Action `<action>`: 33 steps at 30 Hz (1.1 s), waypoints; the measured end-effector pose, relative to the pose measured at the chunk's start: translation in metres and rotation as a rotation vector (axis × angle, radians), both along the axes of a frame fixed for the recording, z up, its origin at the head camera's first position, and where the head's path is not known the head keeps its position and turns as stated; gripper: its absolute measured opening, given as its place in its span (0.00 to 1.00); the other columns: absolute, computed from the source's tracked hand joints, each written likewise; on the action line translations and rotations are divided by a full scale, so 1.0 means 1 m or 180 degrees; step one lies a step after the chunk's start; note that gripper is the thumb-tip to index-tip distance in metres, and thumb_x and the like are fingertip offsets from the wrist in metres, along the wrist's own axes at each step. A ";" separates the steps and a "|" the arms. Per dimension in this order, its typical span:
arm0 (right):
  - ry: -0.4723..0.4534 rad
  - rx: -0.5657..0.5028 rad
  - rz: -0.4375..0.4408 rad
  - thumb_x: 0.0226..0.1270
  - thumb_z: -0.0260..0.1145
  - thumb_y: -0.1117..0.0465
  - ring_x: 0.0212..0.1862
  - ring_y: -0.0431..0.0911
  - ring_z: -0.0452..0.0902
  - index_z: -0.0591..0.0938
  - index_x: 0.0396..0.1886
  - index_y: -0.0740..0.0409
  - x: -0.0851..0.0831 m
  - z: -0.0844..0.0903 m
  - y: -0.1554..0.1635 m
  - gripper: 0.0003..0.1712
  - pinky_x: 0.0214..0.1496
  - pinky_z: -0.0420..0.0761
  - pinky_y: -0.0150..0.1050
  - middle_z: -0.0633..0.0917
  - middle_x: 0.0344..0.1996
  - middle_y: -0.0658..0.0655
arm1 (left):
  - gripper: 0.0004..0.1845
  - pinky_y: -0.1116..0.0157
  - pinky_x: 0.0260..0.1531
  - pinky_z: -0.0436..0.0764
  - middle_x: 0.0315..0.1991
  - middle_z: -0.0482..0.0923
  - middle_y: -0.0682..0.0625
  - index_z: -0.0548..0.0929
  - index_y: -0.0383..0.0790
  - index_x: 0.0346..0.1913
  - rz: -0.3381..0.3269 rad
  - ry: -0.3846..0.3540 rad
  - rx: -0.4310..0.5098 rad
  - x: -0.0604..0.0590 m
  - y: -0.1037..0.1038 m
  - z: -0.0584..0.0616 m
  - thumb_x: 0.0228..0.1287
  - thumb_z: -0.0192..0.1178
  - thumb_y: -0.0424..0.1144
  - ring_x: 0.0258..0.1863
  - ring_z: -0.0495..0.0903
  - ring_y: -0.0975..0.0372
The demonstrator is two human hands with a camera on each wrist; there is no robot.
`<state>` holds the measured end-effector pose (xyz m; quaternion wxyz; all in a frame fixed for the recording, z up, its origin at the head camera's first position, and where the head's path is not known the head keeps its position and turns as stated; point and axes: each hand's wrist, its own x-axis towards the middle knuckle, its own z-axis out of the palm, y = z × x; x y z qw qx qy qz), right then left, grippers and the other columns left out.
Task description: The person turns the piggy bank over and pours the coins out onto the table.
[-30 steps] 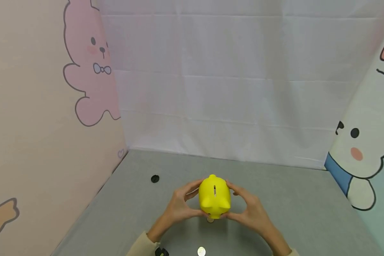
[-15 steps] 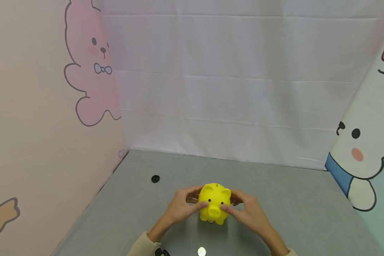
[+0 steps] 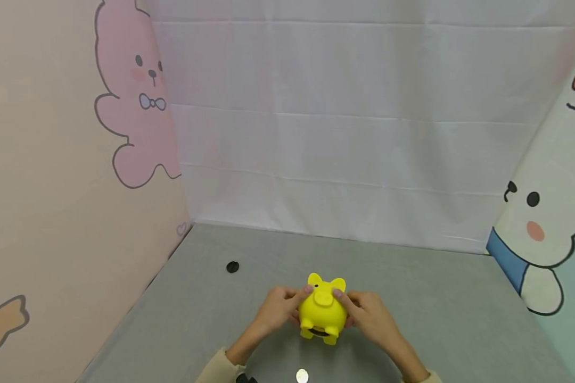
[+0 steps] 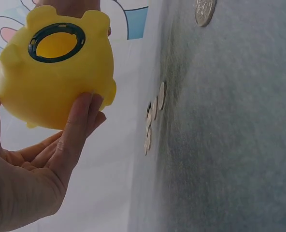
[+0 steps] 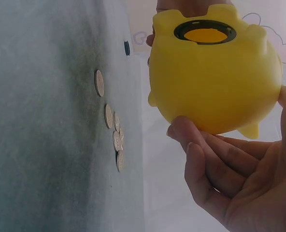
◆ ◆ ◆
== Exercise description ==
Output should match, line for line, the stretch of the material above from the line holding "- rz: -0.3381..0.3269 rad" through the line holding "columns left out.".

== Response below ==
  - rz: -0.3381..0.3269 rad
  - ry: -0.3846..0.3540 rad
  - rx: -0.4310..0.5098 rad
  - x: -0.0604..0.0590 m
  - y: -0.1037..0.1038 m
  - z: -0.0584..0.0616 m
  - thumb_x: 0.0228..0.1287
  - thumb_z: -0.0192..0.1178
  - thumb_y: -0.0424..0.1144
  - ring_x: 0.0258..0.1863
  - ring_z: -0.0495..0.0903
  - ring_y: -0.0975..0.0372
The demonstrator is two human hands with a camera on each wrist; there is no robot.
`<state>` holds the measured end-effector pose (xyz m; quaternion wxyz; all in a frame fixed for the recording, z up, its origin at the head camera's first position, and where the head's path is not known the head keeps its position and turns as stated; point and axes: each hand's wrist, its own x-axis towards the middle knuckle, its own z-axis out of the palm, y = z × x; x y z qw qx qy qz), right then left, grippers and the other columns left out.

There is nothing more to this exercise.